* _What to produce_
Retype all of the lines below with no changes.

* _Collected data_
───

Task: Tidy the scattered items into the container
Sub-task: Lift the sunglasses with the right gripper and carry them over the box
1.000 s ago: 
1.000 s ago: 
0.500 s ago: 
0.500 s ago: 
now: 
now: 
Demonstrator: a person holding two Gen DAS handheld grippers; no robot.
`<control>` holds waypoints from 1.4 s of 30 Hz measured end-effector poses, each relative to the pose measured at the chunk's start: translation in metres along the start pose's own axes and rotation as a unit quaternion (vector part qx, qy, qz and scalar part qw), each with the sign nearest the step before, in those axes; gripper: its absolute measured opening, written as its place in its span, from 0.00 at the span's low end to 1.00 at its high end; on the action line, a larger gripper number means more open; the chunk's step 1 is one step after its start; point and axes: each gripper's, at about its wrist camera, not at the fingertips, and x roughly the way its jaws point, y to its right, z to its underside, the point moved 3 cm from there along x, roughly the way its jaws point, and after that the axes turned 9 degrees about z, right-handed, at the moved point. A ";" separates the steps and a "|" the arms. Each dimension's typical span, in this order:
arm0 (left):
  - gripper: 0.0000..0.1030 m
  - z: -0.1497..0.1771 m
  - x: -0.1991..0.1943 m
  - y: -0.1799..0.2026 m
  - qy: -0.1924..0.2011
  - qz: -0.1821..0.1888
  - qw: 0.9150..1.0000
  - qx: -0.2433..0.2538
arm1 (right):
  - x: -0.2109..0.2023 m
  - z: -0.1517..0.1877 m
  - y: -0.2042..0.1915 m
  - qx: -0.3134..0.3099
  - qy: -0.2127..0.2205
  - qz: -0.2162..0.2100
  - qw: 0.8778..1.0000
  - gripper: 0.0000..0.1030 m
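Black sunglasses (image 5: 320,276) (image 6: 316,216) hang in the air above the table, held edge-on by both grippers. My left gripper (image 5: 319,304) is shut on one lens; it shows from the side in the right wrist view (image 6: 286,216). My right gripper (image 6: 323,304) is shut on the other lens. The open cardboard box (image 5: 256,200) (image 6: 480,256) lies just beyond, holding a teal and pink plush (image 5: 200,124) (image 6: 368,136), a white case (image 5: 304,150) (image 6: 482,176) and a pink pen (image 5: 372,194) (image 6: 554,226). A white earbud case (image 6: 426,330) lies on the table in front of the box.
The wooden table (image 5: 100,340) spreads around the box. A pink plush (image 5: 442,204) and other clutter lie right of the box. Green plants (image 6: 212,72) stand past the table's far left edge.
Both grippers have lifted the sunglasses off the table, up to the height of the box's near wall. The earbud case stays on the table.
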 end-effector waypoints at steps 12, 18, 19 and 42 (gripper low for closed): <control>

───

* _Answer to the exercise_
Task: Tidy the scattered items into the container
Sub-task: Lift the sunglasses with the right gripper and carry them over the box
1.000 s ago: 
1.000 s ago: 
0.500 s ago: 
0.500 s ago: 
now: 
now: 
Demonstrator: a person holding two Gen DAS handheld grippers; no robot.
`<control>` holds waypoints from 1.4 s of 30 Hz measured end-effector poses, each relative to the pose measured at the chunk's start: translation in metres along the start pose's own axes and rotation as a unit quaternion (vector part qx, qy, qz and scalar part qw), each with the sign nearest the step before, in those axes; gripper: its absolute measured opening, written as its place in its span, from 0.00 at the span's low end to 1.00 at its high end; on the action line, a larger gripper number means more open; the chunk's step 1 is one step after its start; point and axes: each gripper's, at about its wrist camera, not at the fingertips, and x roughly the way its jaws point, y to its right, z to its underside, the point moved 3 cm from there along x, roughly the way its jaws point, and after that the axes turned 9 degrees about z, right-handed, at the moved point. A ";" separates the steps and a "|" the arms. Each dimension's typical span, in this order:
arm0 (left):
  - gripper: 0.0000..0.1030 m
  - z: -0.1497..0.1771 m
  - x: -0.1991..0.1943 m
  - y: -0.1799..0.2026 m
  - qy: -0.1924..0.2011
  - qz: -0.1821..0.1888
  - qw: 0.9150..1.0000
  - qx: -0.2433..0.2538
arm1 (right):
  - x: -0.2109..0.2023 m
  - z: -0.1517..0.1877 m
  - y: -0.2042..0.1915 m
  - qx: -0.3134..0.3099
  - qy: -0.2127..0.2205
  - qz: -0.2162..0.2100
  - qw: 0.8778..1.0000
  - gripper: 0.0000..0.1030 m
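Black sunglasses (image 5: 320,276) (image 6: 316,216) hang in the air above the table, held edge-on by both grippers. My left gripper (image 5: 319,304) is shut on one lens; it shows from the side in the right wrist view (image 6: 286,216). My right gripper (image 6: 323,304) is shut on the other lens. The open cardboard box (image 5: 256,200) (image 6: 480,256) lies just beyond, holding a teal and pink plush (image 5: 200,124) (image 6: 368,136), a white case (image 5: 304,150) (image 6: 482,176) and a pink pen (image 5: 372,194) (image 6: 554,226). A white earbud case (image 6: 426,330) lies on the table in front of the box.
The wooden table (image 5: 100,340) spreads around the box. A pink plush (image 5: 442,204) and other clutter lie right of the box. Green plants (image 6: 212,72) stand past the table's far left edge.
Both grippers have lifted the sunglasses off the table, up to the height of the box's near wall. The earbud case stays on the table.
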 end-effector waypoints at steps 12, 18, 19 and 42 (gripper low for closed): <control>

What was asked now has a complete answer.